___ Records for processing
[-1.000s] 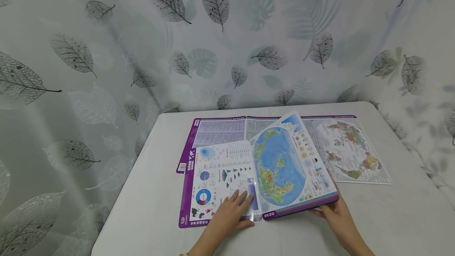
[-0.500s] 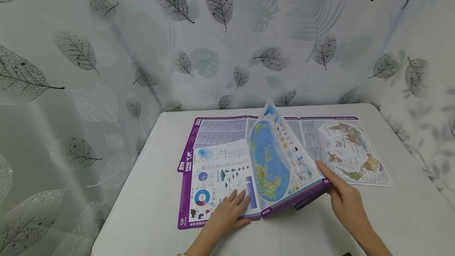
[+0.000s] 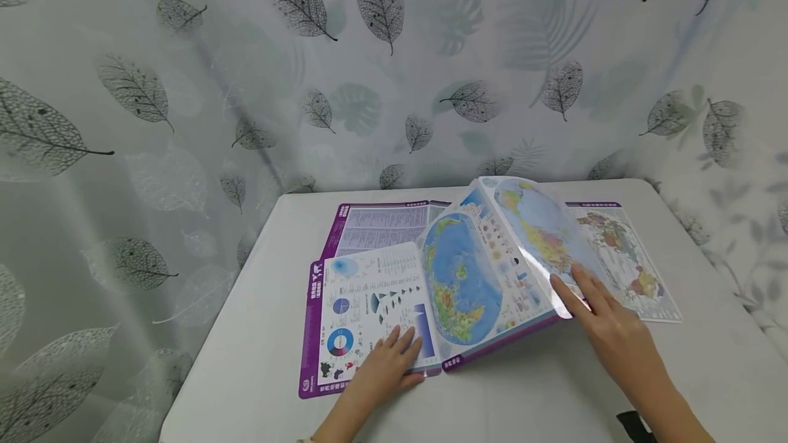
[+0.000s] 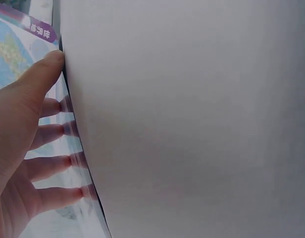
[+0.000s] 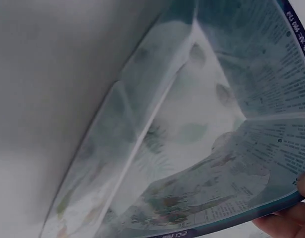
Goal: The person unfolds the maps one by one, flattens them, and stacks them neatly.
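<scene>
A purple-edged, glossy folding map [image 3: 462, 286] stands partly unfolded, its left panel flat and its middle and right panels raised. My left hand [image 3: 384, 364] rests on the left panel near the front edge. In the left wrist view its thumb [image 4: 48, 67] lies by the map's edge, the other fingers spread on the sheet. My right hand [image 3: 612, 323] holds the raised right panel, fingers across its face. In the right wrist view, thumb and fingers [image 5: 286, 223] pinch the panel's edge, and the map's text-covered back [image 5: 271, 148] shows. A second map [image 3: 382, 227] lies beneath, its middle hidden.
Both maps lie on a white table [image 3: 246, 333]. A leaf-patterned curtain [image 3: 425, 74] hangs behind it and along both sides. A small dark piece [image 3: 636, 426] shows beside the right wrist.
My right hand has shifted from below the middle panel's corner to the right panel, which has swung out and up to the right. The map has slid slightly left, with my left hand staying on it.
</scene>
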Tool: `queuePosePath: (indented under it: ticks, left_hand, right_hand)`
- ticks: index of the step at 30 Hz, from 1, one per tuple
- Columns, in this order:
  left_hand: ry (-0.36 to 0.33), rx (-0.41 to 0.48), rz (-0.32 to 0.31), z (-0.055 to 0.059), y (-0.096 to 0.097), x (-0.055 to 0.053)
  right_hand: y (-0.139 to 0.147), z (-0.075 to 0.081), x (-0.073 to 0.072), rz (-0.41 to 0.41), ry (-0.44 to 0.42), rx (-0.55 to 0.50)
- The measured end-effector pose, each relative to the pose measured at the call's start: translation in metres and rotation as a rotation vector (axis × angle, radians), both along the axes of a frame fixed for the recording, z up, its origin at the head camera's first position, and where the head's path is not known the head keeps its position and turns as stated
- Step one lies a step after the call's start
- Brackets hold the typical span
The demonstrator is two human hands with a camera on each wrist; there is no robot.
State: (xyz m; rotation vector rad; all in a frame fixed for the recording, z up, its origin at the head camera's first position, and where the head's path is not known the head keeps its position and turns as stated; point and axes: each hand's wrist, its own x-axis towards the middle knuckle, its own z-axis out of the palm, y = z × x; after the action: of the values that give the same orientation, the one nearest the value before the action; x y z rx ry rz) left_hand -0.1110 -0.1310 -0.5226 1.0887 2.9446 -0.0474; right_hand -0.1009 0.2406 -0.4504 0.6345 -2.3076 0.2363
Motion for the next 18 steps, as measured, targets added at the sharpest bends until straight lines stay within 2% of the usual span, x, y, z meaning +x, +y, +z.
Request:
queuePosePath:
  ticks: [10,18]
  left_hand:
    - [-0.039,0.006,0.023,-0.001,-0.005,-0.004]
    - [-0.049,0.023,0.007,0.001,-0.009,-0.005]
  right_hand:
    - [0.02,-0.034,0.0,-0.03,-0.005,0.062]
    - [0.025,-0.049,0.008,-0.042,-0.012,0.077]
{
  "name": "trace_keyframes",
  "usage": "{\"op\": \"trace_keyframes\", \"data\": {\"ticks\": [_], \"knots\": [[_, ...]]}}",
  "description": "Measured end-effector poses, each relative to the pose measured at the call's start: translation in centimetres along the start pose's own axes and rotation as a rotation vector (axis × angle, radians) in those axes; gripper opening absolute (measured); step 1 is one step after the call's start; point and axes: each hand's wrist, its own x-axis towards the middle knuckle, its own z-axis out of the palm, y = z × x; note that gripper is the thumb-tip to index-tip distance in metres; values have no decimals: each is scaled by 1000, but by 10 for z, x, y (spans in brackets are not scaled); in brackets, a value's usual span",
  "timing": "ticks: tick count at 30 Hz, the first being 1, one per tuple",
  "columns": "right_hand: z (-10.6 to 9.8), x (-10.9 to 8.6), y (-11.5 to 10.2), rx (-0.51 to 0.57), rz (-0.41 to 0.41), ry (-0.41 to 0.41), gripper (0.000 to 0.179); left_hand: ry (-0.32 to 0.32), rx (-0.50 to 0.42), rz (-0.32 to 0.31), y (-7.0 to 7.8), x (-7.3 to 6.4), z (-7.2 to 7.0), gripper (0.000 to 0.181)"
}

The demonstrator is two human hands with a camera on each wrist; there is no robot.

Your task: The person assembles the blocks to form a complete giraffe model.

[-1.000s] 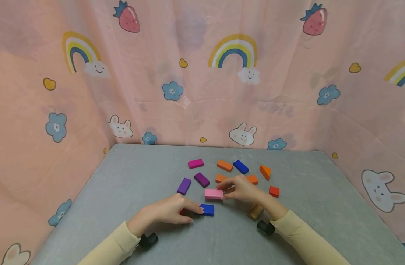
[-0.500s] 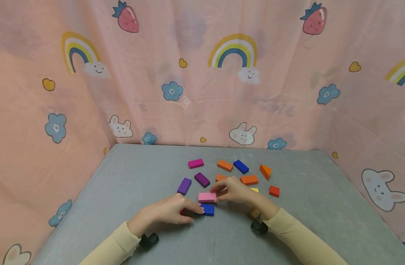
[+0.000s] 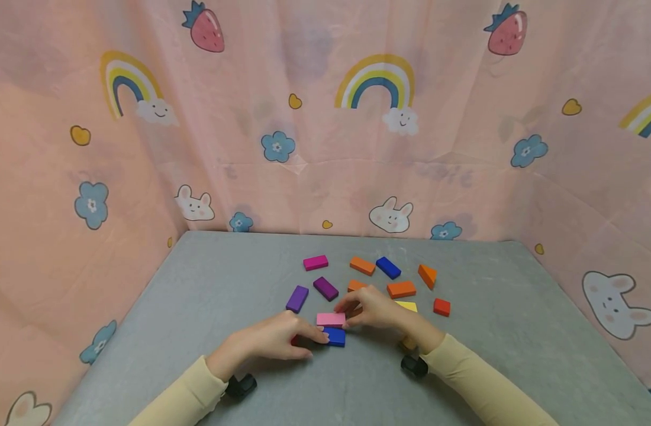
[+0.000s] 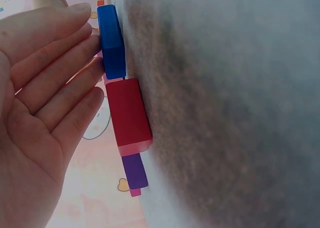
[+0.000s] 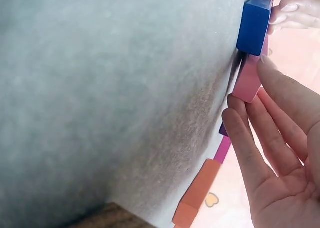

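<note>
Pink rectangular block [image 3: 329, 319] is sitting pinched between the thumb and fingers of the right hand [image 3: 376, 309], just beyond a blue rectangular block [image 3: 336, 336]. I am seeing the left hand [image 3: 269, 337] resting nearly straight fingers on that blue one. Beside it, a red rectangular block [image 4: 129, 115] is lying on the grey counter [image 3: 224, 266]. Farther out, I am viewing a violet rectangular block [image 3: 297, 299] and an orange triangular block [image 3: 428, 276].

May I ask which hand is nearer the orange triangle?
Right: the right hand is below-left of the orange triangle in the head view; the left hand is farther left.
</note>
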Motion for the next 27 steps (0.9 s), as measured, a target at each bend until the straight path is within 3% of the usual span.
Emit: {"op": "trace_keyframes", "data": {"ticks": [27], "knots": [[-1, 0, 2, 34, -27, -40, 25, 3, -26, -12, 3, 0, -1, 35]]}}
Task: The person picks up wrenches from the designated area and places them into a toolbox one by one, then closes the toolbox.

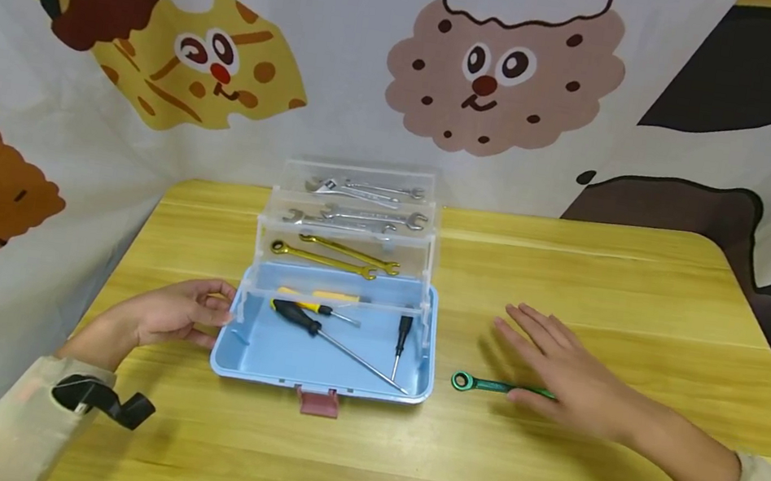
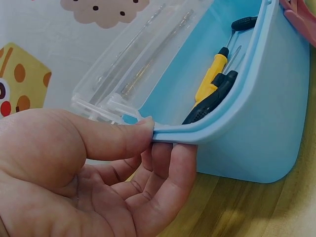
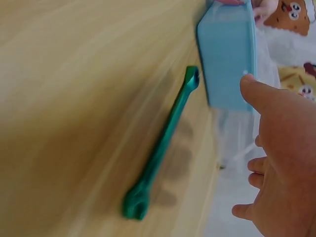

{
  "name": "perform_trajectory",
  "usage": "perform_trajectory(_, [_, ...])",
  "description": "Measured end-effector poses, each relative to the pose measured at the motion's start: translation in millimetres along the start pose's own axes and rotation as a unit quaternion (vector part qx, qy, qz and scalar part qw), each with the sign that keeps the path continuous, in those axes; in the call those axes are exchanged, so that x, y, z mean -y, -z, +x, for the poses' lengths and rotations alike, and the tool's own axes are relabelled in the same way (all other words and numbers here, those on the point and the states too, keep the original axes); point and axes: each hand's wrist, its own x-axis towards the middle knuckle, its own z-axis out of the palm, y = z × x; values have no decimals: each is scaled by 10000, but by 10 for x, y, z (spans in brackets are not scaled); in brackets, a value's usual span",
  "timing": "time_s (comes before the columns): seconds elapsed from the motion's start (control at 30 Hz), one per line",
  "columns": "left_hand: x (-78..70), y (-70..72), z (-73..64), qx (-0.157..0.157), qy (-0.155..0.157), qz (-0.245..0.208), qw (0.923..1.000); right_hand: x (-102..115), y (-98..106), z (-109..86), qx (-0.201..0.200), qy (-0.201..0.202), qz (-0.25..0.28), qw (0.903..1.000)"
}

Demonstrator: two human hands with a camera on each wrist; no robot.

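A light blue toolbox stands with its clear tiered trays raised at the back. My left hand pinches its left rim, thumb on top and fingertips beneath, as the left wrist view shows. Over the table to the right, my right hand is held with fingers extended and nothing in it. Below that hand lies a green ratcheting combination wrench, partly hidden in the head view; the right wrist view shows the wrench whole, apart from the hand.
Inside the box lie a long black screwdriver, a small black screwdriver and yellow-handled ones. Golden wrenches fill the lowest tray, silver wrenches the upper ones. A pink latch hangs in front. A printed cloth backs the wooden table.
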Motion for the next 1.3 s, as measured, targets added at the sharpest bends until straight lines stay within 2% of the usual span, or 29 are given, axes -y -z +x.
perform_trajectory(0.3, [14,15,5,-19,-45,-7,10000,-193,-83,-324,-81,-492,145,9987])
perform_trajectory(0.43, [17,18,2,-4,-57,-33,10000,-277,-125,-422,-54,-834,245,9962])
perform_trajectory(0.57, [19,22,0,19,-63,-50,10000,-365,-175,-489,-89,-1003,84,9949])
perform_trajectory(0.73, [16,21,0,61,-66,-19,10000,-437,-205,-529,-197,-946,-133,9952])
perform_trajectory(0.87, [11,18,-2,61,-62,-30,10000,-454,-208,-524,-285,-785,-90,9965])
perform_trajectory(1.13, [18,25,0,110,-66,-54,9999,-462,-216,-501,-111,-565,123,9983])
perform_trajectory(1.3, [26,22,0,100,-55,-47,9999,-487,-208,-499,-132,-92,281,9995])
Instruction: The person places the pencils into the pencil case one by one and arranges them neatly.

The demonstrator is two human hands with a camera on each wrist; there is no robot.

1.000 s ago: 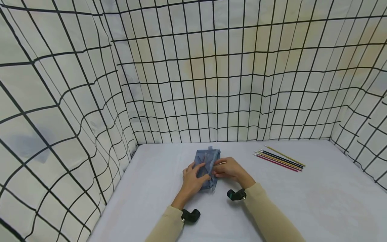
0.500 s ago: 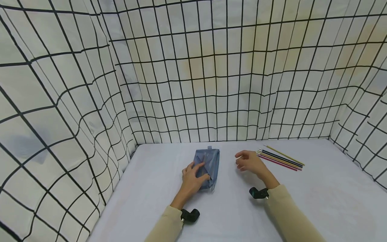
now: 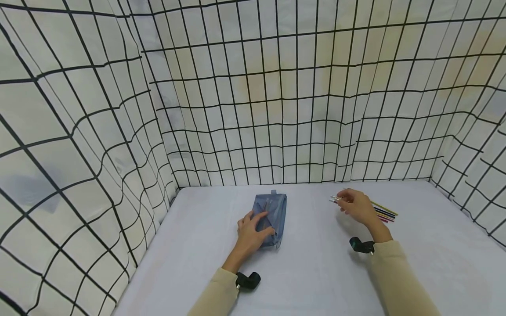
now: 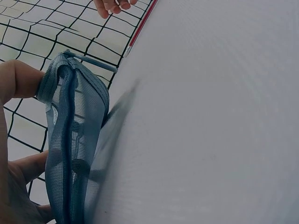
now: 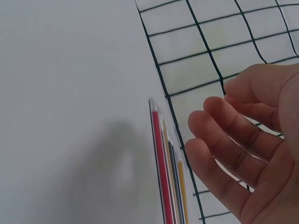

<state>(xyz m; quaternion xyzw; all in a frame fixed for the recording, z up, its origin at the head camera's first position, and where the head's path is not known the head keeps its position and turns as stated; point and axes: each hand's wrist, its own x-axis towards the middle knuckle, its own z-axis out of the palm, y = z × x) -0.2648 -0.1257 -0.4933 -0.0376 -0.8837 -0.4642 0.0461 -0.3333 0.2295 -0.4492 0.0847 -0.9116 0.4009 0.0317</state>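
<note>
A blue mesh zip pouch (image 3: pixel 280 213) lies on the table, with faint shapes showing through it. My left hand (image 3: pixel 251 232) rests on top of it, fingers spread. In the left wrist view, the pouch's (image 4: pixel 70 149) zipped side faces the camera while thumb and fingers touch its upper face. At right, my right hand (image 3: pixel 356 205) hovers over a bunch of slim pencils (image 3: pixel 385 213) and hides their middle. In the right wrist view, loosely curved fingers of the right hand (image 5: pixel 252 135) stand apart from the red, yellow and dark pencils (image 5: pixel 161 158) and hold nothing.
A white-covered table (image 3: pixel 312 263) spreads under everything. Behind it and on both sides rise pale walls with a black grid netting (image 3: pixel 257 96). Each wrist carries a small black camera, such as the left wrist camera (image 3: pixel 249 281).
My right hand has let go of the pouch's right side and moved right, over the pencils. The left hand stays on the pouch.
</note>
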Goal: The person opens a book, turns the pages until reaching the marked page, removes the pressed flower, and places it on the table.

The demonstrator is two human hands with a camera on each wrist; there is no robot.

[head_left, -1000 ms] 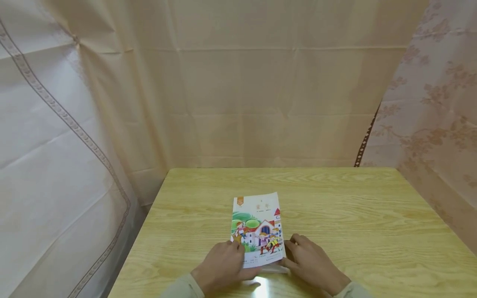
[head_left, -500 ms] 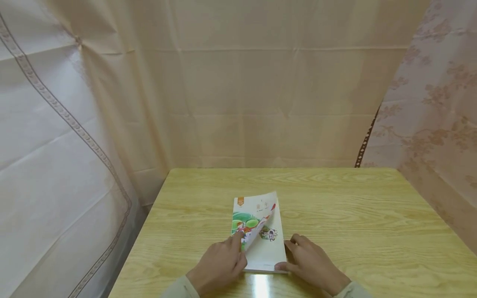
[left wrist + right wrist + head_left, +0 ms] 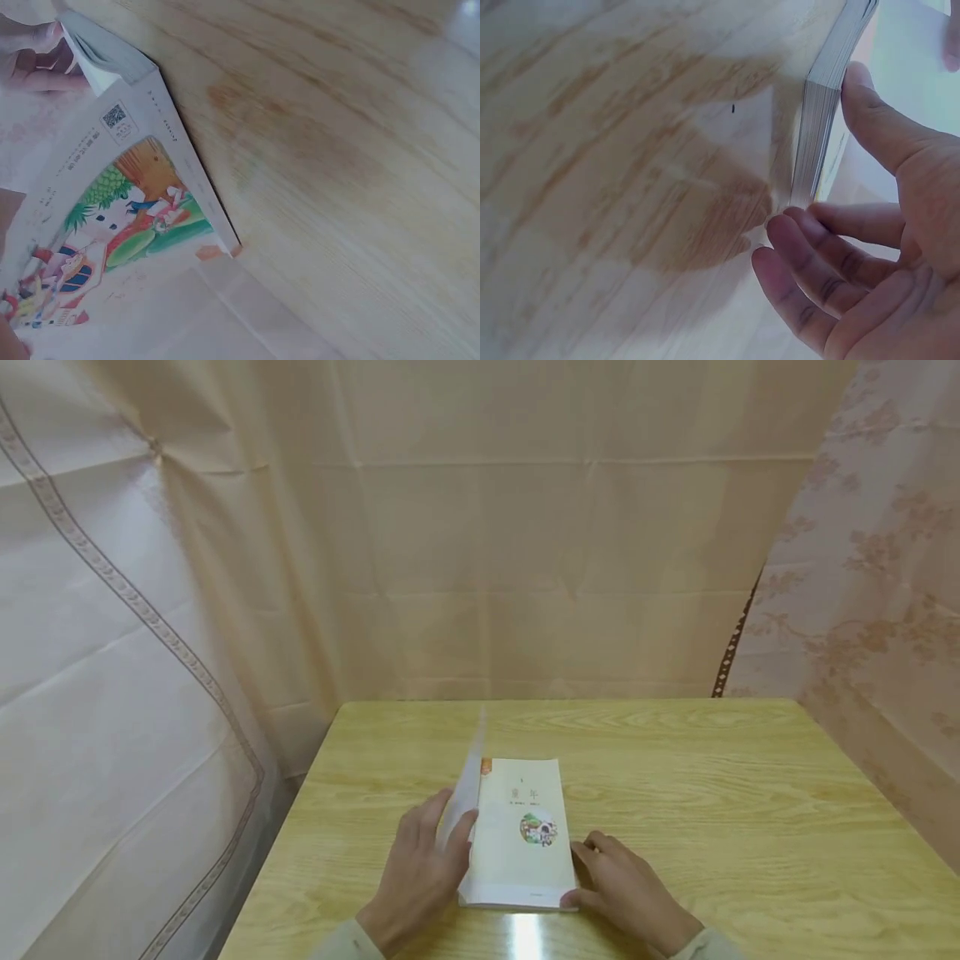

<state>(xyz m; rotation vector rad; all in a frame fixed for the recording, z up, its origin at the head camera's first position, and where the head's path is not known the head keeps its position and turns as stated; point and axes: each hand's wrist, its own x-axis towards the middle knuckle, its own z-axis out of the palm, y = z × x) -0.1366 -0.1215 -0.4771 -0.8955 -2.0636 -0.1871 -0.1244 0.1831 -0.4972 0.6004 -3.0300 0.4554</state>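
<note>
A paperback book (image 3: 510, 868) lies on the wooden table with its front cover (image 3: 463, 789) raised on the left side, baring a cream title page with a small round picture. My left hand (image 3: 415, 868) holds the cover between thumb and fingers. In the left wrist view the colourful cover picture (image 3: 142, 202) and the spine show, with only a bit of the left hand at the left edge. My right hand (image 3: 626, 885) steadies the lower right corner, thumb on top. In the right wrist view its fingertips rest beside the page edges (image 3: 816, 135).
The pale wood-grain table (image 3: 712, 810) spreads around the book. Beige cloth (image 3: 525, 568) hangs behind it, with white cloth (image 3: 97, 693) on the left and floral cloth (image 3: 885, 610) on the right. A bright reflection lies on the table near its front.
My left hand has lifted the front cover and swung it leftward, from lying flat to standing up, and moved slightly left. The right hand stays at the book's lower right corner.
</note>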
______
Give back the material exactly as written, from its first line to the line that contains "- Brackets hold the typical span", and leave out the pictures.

# Answer section:
[-1.000s] 
[-0.500s] 
[+0.000s] 
[+0.000s] 
[+0.000s] 
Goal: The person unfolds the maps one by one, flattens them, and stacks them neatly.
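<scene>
A purple-edged, glossy folding map [image 3: 462, 286] stands partly unfolded, its left panel flat and its middle and right panels raised. My left hand [image 3: 384, 364] rests on the left panel near the front edge. In the left wrist view its thumb [image 4: 48, 67] lies by the map's edge, the other fingers spread on the sheet. My right hand [image 3: 612, 323] holds the raised right panel, fingers across its face. In the right wrist view, thumb and fingers [image 5: 286, 223] pinch the panel's edge, and the map's text-covered back [image 5: 271, 148] shows. A second map [image 3: 382, 227] lies beneath, its middle hidden.
Both maps lie on a white table [image 3: 246, 333]. A leaf-patterned curtain [image 3: 425, 74] hangs behind it and along both sides. A small dark piece [image 3: 636, 426] shows beside the right wrist.
My right hand has shifted from below the middle panel's corner to the right panel, which has swung out and up to the right. The map has slid slightly left, with my left hand staying on it.
</scene>
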Tool: `queuePosePath: (indented under it: ticks, left_hand, right_hand)`
- ticks: index of the step at 30 Hz, from 1, one per tuple
- Columns, in this order:
  left_hand: ry (-0.36 to 0.33), rx (-0.41 to 0.48), rz (-0.32 to 0.31), z (-0.055 to 0.059), y (-0.096 to 0.097), x (-0.055 to 0.053)
  right_hand: y (-0.139 to 0.147), z (-0.075 to 0.081), x (-0.073 to 0.072), rz (-0.41 to 0.41), ry (-0.44 to 0.42), rx (-0.55 to 0.50)
- The measured end-effector pose, each relative to the pose measured at the call's start: translation in metres and rotation as a rotation vector (axis × angle, radians), both along the axes of a frame fixed for the recording, z up, its origin at the head camera's first position, and where the head's path is not known the head keeps its position and turns as stated
- Step one lies a step after the call's start
- Brackets hold the typical span

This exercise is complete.